**Task prompt:** Wherever a line in the data holds the word "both", pull that line out.

**Data provided:**
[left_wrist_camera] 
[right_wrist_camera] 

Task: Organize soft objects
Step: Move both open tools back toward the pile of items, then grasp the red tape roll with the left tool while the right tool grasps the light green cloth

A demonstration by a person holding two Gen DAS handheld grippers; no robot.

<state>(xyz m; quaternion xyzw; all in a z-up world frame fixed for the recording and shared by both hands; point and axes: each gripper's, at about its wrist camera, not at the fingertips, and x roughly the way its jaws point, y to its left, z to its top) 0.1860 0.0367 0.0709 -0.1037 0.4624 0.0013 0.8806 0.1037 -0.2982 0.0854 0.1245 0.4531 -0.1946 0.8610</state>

**Response for this exercise:**
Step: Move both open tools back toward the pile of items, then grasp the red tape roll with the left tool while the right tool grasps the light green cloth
<state>(xyz m; quaternion xyzw; all in a z-up world frame fixed for the recording and shared by both hands; point and axes: each gripper's, at about its wrist camera, not at the fingertips, and x roughly the way its jaws point, y to its left, z to its top) 0.1860 0.0367 0.0709 -0.1037 0.4624 0.0013 0.8806 0.1037 -0.2982 0.0854 0.1245 0.4531 -0.1946 0.8610</state>

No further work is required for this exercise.